Wie geht es nun weiter?
Wir arbeiten intensiv daran, unsere technische Infrastruktur so zu erweitern, dass wir in die offene Beta-Phase gehen können. Natürlich beseitigen wir nebenher all die Fehler und Kleinigkeiten, die uns von den Beta-Testern gemeldet wurden. Wir stehen mit Commentarist erst ganz am Anfang und bei dem, was momentan online ist, handelt es sich nur um einen kleinen Teil unserer Idee, journalistische Meinungen und die Köpfe dahinter in den Mittelpunkt zu rücken.
Also, innerhalb der nächsten Zeit werden wir versuchen, alle 2-4 Wochen weitere Funktionen und Updates zu veröffentlichen. Wer noch Ideen hat, wie wir Commentarist verbessern können, immer her damit!
Was hat uns eigentlich dazu gebracht, Commentarist zu entwickeln?

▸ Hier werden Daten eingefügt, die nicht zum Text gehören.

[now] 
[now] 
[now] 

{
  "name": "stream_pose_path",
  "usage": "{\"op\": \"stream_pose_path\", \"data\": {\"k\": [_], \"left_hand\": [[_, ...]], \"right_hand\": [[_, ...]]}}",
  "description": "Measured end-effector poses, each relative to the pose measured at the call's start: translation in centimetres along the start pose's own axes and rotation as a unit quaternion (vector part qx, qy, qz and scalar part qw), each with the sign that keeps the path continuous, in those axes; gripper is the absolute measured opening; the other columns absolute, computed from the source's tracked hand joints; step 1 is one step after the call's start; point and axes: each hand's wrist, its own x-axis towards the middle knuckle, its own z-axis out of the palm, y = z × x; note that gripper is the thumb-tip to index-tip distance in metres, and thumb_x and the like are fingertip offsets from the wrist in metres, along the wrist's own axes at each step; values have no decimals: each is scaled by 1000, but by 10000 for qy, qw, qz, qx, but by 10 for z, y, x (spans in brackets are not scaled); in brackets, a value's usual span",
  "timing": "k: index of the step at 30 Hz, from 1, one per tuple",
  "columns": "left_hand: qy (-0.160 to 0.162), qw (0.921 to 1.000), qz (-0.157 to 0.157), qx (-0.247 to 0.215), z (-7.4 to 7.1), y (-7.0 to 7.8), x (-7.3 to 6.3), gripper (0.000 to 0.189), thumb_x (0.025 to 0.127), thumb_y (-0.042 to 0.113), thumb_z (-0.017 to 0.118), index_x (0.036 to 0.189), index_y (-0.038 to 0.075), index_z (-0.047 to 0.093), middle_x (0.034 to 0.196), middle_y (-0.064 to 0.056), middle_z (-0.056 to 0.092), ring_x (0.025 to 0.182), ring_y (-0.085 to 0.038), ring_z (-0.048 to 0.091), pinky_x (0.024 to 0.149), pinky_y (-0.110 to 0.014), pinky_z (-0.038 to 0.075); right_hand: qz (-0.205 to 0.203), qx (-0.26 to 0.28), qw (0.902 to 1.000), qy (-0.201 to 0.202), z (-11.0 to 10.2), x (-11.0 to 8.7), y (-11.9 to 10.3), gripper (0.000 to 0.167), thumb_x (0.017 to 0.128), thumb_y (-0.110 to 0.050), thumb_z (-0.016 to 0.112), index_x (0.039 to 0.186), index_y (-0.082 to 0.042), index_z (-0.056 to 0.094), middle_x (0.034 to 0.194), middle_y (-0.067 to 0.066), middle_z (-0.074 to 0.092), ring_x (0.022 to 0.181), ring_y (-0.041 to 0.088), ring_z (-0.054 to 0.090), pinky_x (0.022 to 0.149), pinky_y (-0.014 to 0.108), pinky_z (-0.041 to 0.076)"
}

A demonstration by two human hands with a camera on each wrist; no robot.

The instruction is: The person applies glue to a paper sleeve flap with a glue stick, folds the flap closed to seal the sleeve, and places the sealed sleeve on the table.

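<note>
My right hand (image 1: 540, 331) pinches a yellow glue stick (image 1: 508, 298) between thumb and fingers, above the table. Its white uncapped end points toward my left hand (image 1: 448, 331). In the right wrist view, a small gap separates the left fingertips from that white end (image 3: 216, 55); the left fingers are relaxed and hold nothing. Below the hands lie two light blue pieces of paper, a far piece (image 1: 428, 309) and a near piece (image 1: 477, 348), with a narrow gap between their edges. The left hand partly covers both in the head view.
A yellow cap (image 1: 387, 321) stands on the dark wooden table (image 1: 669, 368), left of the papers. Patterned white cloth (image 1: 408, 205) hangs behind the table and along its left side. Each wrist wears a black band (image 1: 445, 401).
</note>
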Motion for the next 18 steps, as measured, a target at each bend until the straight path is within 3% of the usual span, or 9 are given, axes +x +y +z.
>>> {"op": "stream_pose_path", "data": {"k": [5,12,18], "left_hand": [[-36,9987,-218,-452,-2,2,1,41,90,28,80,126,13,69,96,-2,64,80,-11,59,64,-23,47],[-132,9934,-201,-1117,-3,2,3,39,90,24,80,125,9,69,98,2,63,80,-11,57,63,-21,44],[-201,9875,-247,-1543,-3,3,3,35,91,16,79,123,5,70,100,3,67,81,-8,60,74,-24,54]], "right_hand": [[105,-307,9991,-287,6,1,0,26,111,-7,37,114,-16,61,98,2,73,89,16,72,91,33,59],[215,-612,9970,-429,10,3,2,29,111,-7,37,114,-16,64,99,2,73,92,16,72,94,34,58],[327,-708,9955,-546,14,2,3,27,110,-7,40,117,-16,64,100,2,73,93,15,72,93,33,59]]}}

Im Grunde war ein Problem - wie so oft - der Auslöser:
Bundestagswahlkampf 2009, TV-Debatte zwischen Angela Merkel und Frank Walter Steinmeier. Die Frage aller Fragen: Wer gibt sich besser? Wer kommt als souverän herüber? Wer macht das Rennen? Der Laptop stand vor mir auf dem Tisch, die Webseiten der großen Leitmedien geöffnet. In allen Artikeln suchte ich nach Einschätzungen, wer sich besser schlägt. Es ging mir nicht um eine Wiederholung von Fakten, sondern schlicht und einfach um die persönliche Meinung der Journalisten. Diese kleine Episode war der Anstoß für Commentarist. Zu diesem Zeitpunkt realisierte ich, dass ich die Leitmedien weniger wegen der Fakten sondern vor allem aufgrund ihrer Meinungen lese. Meinungen, die für mich relevant sind.

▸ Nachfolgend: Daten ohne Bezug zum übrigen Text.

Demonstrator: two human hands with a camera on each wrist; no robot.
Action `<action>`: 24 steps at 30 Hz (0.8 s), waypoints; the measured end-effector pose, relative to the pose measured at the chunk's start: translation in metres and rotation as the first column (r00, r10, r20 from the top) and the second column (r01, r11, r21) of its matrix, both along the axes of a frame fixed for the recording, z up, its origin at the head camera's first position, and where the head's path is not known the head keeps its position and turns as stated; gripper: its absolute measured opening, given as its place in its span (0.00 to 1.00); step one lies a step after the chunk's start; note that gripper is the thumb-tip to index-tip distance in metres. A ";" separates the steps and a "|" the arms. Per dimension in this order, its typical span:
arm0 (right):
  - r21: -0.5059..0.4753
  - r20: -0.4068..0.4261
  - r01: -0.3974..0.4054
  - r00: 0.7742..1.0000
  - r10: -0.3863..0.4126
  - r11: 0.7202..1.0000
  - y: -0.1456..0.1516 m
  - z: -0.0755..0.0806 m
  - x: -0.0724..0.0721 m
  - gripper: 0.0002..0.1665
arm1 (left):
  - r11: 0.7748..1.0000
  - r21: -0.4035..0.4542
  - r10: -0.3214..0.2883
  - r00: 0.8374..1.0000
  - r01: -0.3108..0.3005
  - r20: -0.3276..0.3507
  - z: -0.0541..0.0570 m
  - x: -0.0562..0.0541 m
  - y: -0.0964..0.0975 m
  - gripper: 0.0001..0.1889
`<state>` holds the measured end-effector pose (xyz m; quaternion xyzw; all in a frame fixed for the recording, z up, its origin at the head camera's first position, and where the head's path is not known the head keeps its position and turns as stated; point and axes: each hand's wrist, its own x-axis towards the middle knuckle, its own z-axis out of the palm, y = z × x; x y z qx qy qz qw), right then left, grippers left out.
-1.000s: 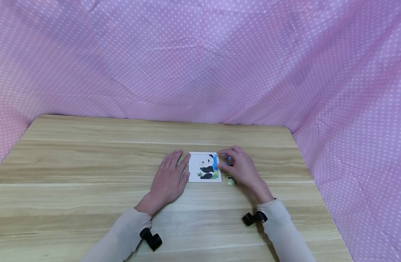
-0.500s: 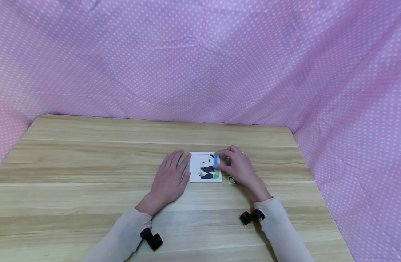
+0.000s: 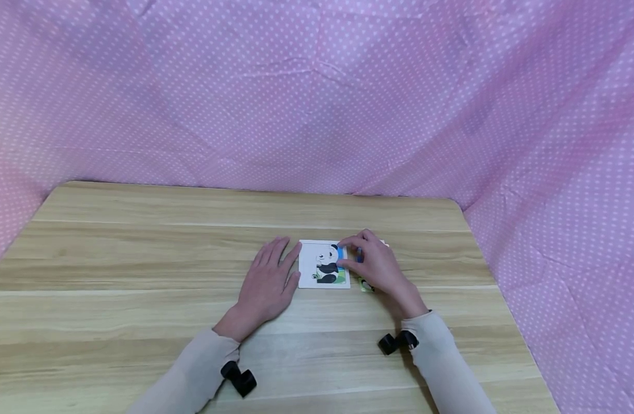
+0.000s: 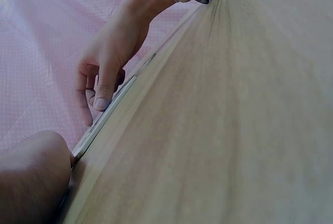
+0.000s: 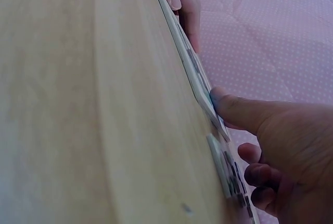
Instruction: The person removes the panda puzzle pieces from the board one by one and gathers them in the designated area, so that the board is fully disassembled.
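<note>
A white-framed panda puzzle board (image 3: 306, 264) lies flat on the wooden table, with the panda picture filling its right part. My left hand (image 3: 265, 282) lies spread, its thumb and index finger touching the board's left edge. Over the right edge, my right hand (image 3: 374, 261) pinches a blue puzzle piece (image 3: 341, 253) between thumb and index finger, low against the board. In the right wrist view the thumb (image 5: 239, 110) touches the board's surface. Loose puzzle pieces (image 3: 366, 285) lie beside the board, partly hidden under the right hand.
The wooden table (image 3: 141, 253) spreads out around the board. A pink dotted cloth (image 3: 317, 103) hangs behind and to the right of it. Each sleeved wrist carries a black camera (image 3: 239, 379).
My right hand has shifted slightly left, its thumb and index finger now over the board's right edge. The left hand stays in place.
</note>
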<state>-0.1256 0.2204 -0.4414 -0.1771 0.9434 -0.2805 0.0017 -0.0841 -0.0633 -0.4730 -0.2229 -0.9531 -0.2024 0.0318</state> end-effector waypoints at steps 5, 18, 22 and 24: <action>0.009 0.005 -0.005 1.000 0.005 1.000 0.000 0.001 0.001 0.24 | 1.000 0.002 0.005 1.000 -0.005 0.011 0.000 0.000 0.000 0.34; -0.064 0.036 -0.022 0.999 0.024 0.998 0.000 0.000 -0.003 0.25 | 1.000 0.026 0.003 1.000 -0.002 -0.010 -0.001 -0.001 0.000 0.34; -0.076 0.040 -0.013 0.999 0.016 0.997 -0.001 0.001 -0.004 0.25 | 0.999 0.040 -0.002 1.000 0.002 -0.015 -0.001 -0.001 0.000 0.33; -0.084 0.036 -0.008 0.999 0.011 0.996 -0.002 0.001 -0.005 0.25 | 0.999 0.041 -0.002 1.000 0.002 -0.012 0.000 -0.001 0.000 0.33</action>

Die Idee war geboren. Kurz darauf kündigte ich meinen Job bei der Financial Times Deutschland in Hamburg und flog nach Bukarest. Dort lernte ich über Kontakte eines Start-Ups aus London meinen heutigen Mitgründer und unseren technischen Mastermind Mircea kennen. Nun, ein knappes Jahr später, ist die erste Version online!